Nicht schwindelfrei - Roman by Haymon Verlag

Nicht schwindelfrei - Roman by Haymon Verlag

Autor:Haymon Verlag
Die sprache: deu
Format: epub
Herausgeber: Haymon Verlag
veröffentlicht: 2014-02-01T16:00:00+00:00


An einem frühen Dienstagnachmittag rief ein Unbekannter an. Er entschuldigte sich: Er sei eine Viertelstunde zu spät. Paul begriff nach und nach, dass es sich um den Putzmann handelte, der als Stellvertreter seiner Frau unterwegs und nun im Stau war. Bára lag im Spital, beschäftigt mit der Geburt ihres Sohnes.

Nach der angekündigten Viertelstunde stand der Mann vor der Tür. Grauer Arbeitsmantel, darunter ein weisses Hemd mit offenem Kragen. Es tut mir aufrichtig leid, sagte er. Viktor ist mein Name.

Auch Paul bot seinen Vornamen an. Er hatte den Eindruck, dass man dem Mann genauso gut trauen wie misstrauen konnte. Er eignete sich für beides.

Viktor sprach ein sehr perfektes Deutsch, sympathisch gefärbt von einem Akzent. Wenn Sie gestatten,

Herr Paul, nehme ich heute erst mal die Fenster in Angriff.

Die Fenster, wieso?

Weil sie, Viktor lächelte, nicht mehr ganz durchsichtig sind. Da Paul zögerte, fügte er hinzu: Vielleicht bin ich auf diesem Gebiet empfindlicher als Sie. Ihre Brillengläser, Verzeihung, deuten darauf hin.

Was ist mit denen?, fragte Paul.

Sie sind trüb.

Paul öffnete den Putzschrank, doch Viktor hielt ihn am Arm zurück: Danke, ich finde mich schon zurecht.

Paul ging in sein Zimmer, das immer noch den Namen Arbeitszimmer trug. Er grub ein von Schreib­utensilien verschüttetes Brillentuch aus und reinigte die Brille.

Zum Kaffee, den die beiden später hinter blitzenden Scheiben tranken, hatte Viktor zwei Streuseltörtchen mitgebracht.

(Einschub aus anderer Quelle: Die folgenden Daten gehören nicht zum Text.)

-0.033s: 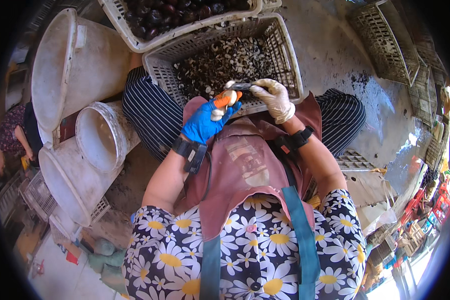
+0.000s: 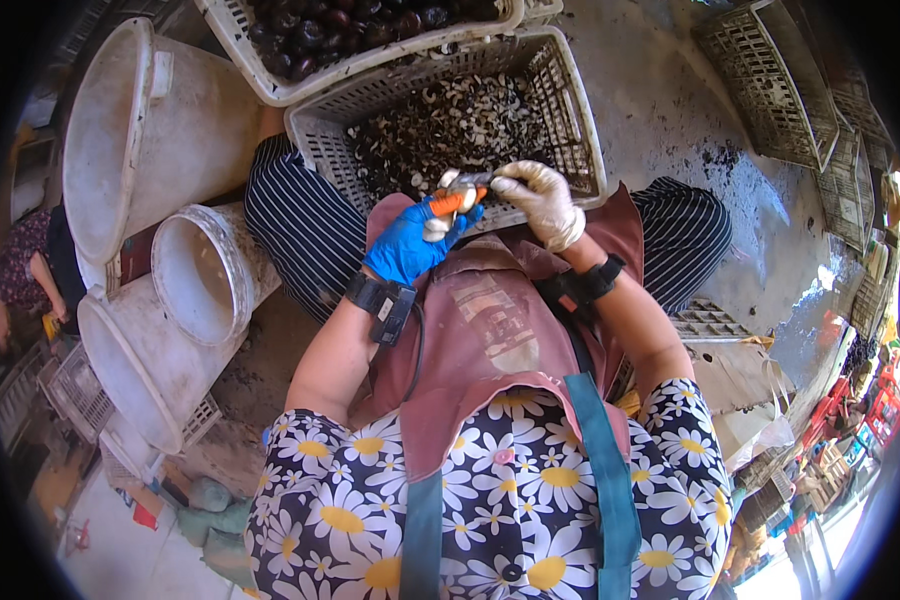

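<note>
My left hand (image 2: 410, 240), in a blue glove with orange covers on its fingers, is closed around several pale round pieces that look like peeled water chestnuts (image 2: 436, 228). My right hand (image 2: 545, 202), in a whitish glove, pinches a small dark grey peeling knife (image 2: 470, 180). Its blade lies against the top of the left hand's fingers, by a white piece. Both hands are above the near rim of a white slatted crate (image 2: 580, 110). Dark and white peelings (image 2: 450, 125) cover the crate's bottom.
Beyond it, another white crate (image 2: 270, 85) holds dark, shiny round water chestnuts (image 2: 340, 30). Large white buckets (image 2: 185, 120) lean at my left, with a smaller bucket (image 2: 205, 275) among them. Slatted crates (image 2: 770, 85) stand at the far right. Another person (image 2: 30, 260) bends at the far left.
My right hand has shifted slightly left, and the knife has moved further over the left hand's fingers. The white piece at the fingertips sits a little lower.
</note>
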### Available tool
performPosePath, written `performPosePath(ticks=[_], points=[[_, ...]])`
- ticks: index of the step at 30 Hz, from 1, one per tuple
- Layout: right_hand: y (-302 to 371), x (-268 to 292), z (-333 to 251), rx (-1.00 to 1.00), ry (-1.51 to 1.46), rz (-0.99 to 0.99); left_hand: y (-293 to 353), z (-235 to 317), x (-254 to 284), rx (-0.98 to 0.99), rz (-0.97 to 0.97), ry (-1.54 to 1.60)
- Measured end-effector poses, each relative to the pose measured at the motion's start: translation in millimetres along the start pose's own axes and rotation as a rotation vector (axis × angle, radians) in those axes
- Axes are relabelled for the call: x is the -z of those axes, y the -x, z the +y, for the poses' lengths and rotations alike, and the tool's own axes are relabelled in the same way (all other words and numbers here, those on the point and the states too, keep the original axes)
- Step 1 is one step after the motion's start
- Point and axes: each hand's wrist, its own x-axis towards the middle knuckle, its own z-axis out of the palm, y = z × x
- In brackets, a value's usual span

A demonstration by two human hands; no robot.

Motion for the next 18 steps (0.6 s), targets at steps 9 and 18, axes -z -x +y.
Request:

Paul erfuhr, Viktors Grossmutter sei eine Deutsche gewesen, Lehrerin an einem Gymnasium in Prag. Aus ihrem auffällig schön geschwungenen Mund habe er erste deutsche Vokabeln gehört, Kinderverse.

Dort oben auf dem Berge,

da liegt ein blauer Stein,

und wer den Stein verloren hat,

der soll mein Schätzchen sein.

Paul dachte an die eigene Grossmutter aus der Romandie, zum ersten Mal wieder seit Jahren, was ihn ganz unerwartet mit Viktor verband. Er sah einen riesigen Busen, so sagte man damals, und sonnenbraune Hautfältchen im offenen Ausschnitt. Französisch war ihre Muttersprache gewesen. Grand-mère hatte sie geheissen wie andere Hélène oder Marie-Louise. Nur Pauls Vater nannte sie Maman. Grand-mère brauchte ihre Sprache bloss noch beim Zählen und Rechnen und für ihr Abendgebet.

Als Kind hatte Paul sich gewundert, dass man überhaupt Französisch können konnte, dazu noch so mühelos wie Grand-mère, wenn sie mit ihrer Schwester aus La Neuveville sprach.

Sein Gedächtnis machte Purzelbäume.

Eines Samstagabends beim Geläut der Kirchen­glocken hörte Paul in seinem Kopf laut und deutlich das französische Vaterunser, lückenlos, von „Notre Père“ bis „et la Gloire. Amen“. Wie kam sein Gedächtnis dazu, Grand-mères Vaterunser aufzubewahren, das sie nur murmelnd gebetet hatte?

Als er Marion davon erzählte, seufzte sie: Auch das noch.

Pourquoi pas?, sagte er. Eine von Grand-mères Lieblingsformeln war ihm in den Mund geraten.

Condrau, der Arzt, kam eben aus Südafrika zurück.

Für zwei Wochen sei er im Krüger-Nationalpark unterwegs gewesen, in einem Jeep soundso, unlimited, mit seiner Frau und den beiden von den Breitmaulnas­hörnern begeisterten Mädchen. Die Wasserläufe waren weitgehend trocken gewesen. Umso zahlreicher hatten die Wildtiere sich an Tümpeln und an künstlichen Wasserstellen gesammelt. Condrau nannte vier verschiedene Sorten von Reihern. Er hatte ein Gedächtnis wie ein Elefant, dem er ebenfalls begegnet war, in grossen staubigen Herden. Condraus Frau vermisste den Kolibri.

Weitere Untersuchungen, stellte Condrau beim Abschied fest, werden unvermeidlich sein.